633 P.2d 1335, 96 Wash. 2d 77
CourtWashington Supreme Court
DecidedMarch 8, 2007
Docket47119-3, 47139-8, 47196-7
StatusPublished
Cited by26 cases

This text of 633 P.2d 1335 (Sherwin v. Arveson) is published on Counsel Stack Legal Research, covering Washington Supreme Court primary law. Counsel Stack provides free access to over 12 million legal documents including statutes, case law, regulations, and constitutions.

Bluebook
Sherwin v. Arveson, 633 P.2d 1335, 96 Wash. 2d 77 (Wash. 2007).

Opinion

Rosellini, J.

The appellants in these mental illness proceedings are indigent and are represented by the King County public defender, who seeks to establish certain rules with regard to procedure.

Each of the appellants was initially detained in King County by King County mental health professionals, acting pursuant to RCW 71.05.150. They were transferred to Western State Hospital for 72-hour emergency detention because of inadequate facilities in King County. Petitions for 14-day involuntary treatment were filed in King. County Superior Court and were granted.

Before the expiration of the 14-day period in each case, *79 the respondents petitioned the Superior Court for Pierce County for 90-day involuntary treatment.
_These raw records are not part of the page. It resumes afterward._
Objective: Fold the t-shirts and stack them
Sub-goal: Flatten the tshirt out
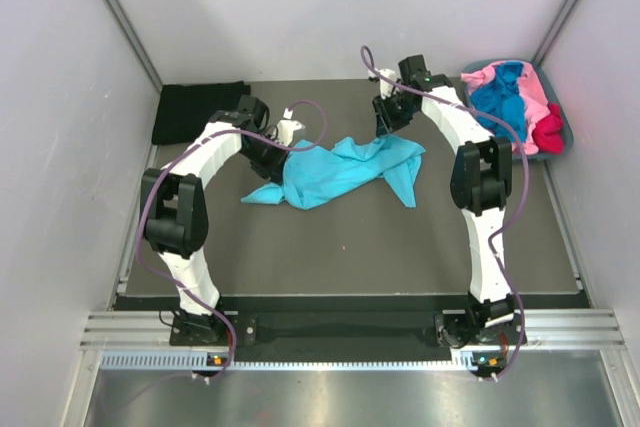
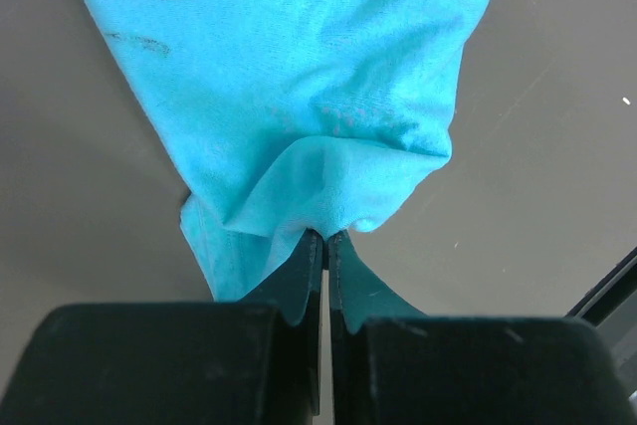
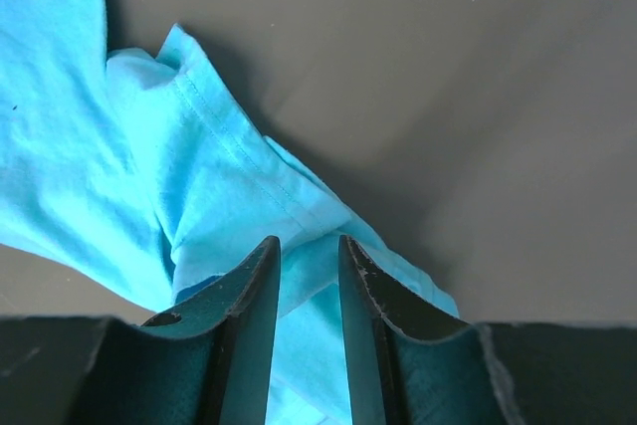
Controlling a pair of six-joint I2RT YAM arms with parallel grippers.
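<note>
Turquoise t-shirt [image 1: 335,172] lies crumpled at the middle of the surface [image 1: 400,247]. Left tool [image 2: 325,241], at its ten o'clock edge, is clamped together on a fold. Right tool [image 3: 309,246], at one o'clock, stands apart over the hem.

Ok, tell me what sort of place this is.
Probably a robot test cell, not a home: a left arm and right arm bolted to a metal rail, plain white walls boxing in a dark table, and a tub of t-shirts.
</note>
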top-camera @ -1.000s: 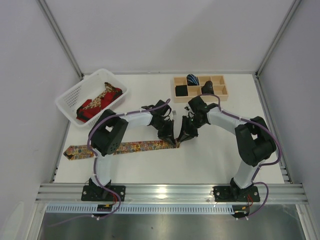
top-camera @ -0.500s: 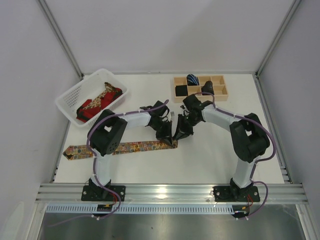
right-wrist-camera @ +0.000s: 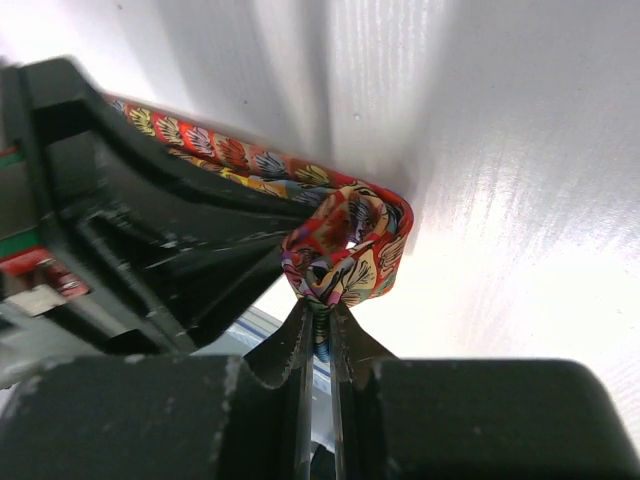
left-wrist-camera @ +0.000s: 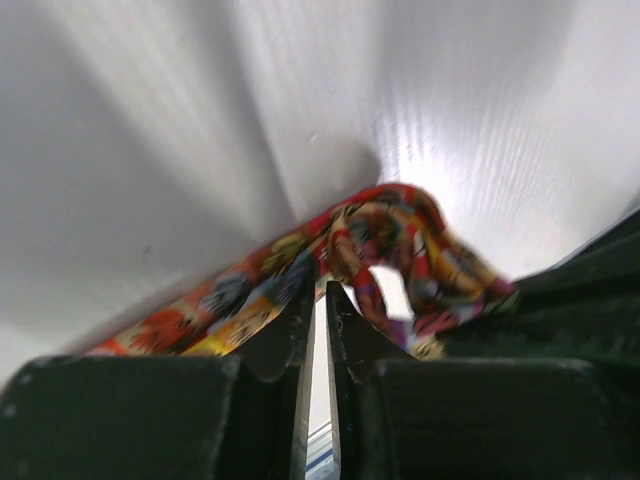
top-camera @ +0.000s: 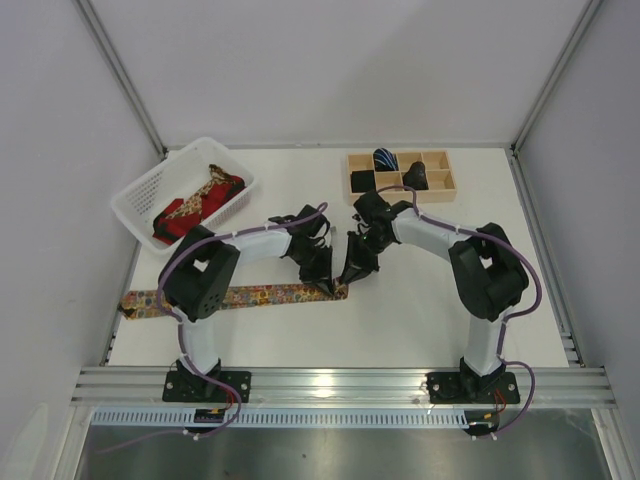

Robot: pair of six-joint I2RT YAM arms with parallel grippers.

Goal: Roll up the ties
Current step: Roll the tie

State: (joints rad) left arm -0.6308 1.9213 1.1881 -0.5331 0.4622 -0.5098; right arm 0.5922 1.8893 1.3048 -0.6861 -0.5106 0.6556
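Note:
A multicoloured floral tie [top-camera: 250, 295] lies flat across the table's left half. Its right end is curled into a small loose roll [right-wrist-camera: 345, 250]. My right gripper [right-wrist-camera: 318, 305] is shut on the lower fold of that roll, fabric pinched between its tips. My left gripper [left-wrist-camera: 321, 285] faces it from the left, its tips against the tie [left-wrist-camera: 400, 235]; its jaws stand open by a thin slit with nothing in it. In the top view the left gripper [top-camera: 325, 283] and right gripper [top-camera: 347, 277] meet at the tie's right end.
A white basket [top-camera: 135, 195] at the back left holds red and gold ties [top-camera: 195, 205]. A wooden compartment box [top-camera: 440, 185] at the back right holds a rolled blue-striped tie [top-camera: 385, 158] and black rolls [top-camera: 415, 177]. Purple cables run along both arms.
Both grippers have shifted left and nearer along the table, dragging the floral tie leftward. The left jaws have parted slightly.

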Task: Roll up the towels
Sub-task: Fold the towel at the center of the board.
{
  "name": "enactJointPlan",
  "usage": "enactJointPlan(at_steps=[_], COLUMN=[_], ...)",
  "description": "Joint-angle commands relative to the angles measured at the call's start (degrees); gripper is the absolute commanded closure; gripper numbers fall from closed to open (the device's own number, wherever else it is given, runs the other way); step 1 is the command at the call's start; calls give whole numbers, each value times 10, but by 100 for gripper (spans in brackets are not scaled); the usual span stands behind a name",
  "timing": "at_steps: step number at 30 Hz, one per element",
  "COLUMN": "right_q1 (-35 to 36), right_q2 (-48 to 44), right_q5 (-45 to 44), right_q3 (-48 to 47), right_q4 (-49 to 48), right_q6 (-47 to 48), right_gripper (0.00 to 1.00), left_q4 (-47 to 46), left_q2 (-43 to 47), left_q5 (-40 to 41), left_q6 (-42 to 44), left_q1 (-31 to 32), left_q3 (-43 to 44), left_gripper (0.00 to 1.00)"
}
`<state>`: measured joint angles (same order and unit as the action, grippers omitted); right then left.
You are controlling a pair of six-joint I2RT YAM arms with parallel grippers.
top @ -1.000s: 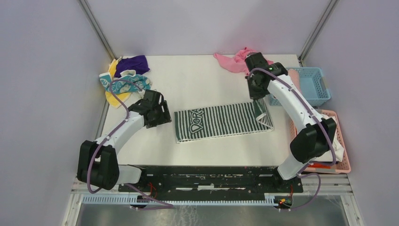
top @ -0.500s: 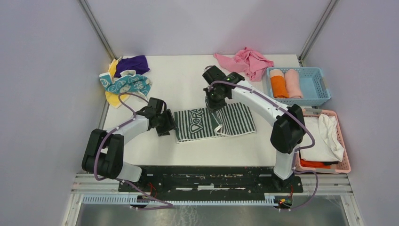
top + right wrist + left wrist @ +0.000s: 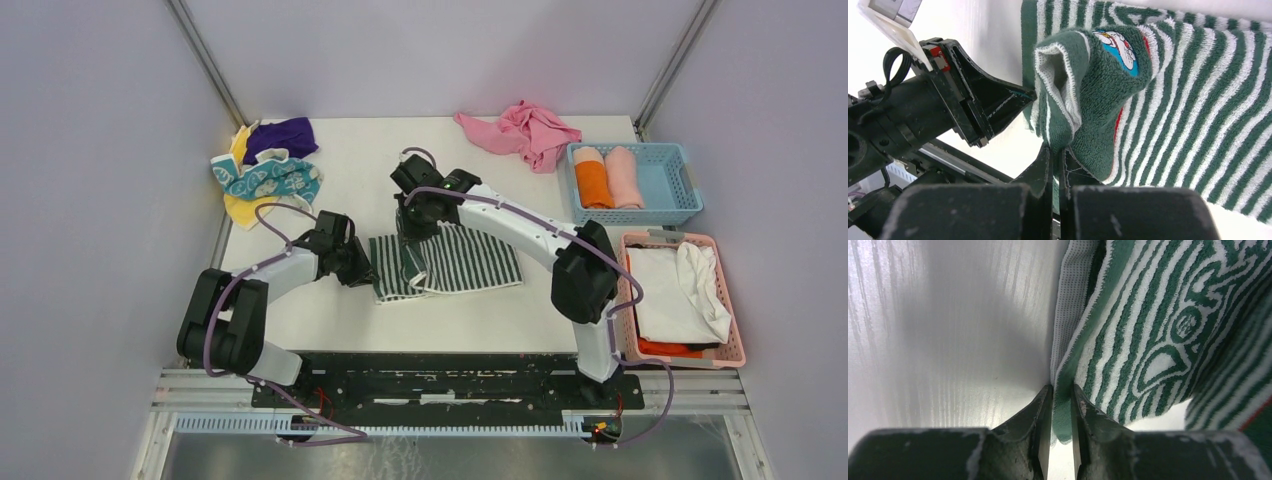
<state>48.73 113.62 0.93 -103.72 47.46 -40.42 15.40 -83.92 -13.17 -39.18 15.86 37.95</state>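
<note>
The green-and-white striped towel (image 3: 465,262) lies mid-table, its right end doubled over to the left. My right gripper (image 3: 415,228) is shut on that folded-over end (image 3: 1088,75), held just above the towel's left part. My left gripper (image 3: 370,272) sits at the towel's left edge, its jaws shut on the green hem (image 3: 1062,412). The left gripper's black fingers (image 3: 998,102) show in the right wrist view, close beside the fold. The teal-and-white towel (image 3: 268,180), the yellow one (image 3: 238,208) and the purple one (image 3: 283,135) lie heaped at the far left.
A pink cloth (image 3: 520,130) lies crumpled at the back. At the right, a blue basket (image 3: 690,190) holds rolled orange and pink towels. In front of it a pink basket (image 3: 735,330) holds white fabric. The table's left edge runs just past the towel heap.
My right gripper carried the striped towel's right end leftward across it, folding the towel over. My left gripper slid to the towel's left edge and closed on the hem.
</note>
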Motion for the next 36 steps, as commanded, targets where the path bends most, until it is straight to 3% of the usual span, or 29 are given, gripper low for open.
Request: enactJointPlan(at_steps=[1, 18, 27, 36], right_q1=[13, 30, 31, -19], right_q2=[24, 135, 120, -65], right_q5=[-11, 47, 81, 70], right_q3=[-27, -75, -51, 103], right_q4=[-52, -76, -102, -144], right_q6=[-34, -65, -45, 25], right_gripper=[99, 97, 73, 54], left_q4=[-13, -4, 29, 103], left_q2=[-8, -1, 20, 105], left_q5=[-4, 20, 59, 133], left_q6=[-13, -12, -16, -21], left_q1=[3, 14, 15, 14], left_q3=[-13, -13, -6, 16], left_gripper=[73, 75, 70, 48])
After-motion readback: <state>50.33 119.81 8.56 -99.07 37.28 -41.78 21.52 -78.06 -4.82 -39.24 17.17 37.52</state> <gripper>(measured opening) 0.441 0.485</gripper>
All of the appellants, through counsel, moved the court for dismissal based on lack of jurisdiction. The appellants Arveson and Preston demanded a jury trial and moved for change of venue. They also asked for an order appointing an independent social worker to assist in arranging a less restrictive alternative to Western State Hospital. All of these motions were denied. The demands for jury trial were later waived and all of the cases were tried before the Superior Court for Pierce County. Preston was detained for a 90-day "less restrictive" treatment. The others were detained for up to 90-day involuntary treatment.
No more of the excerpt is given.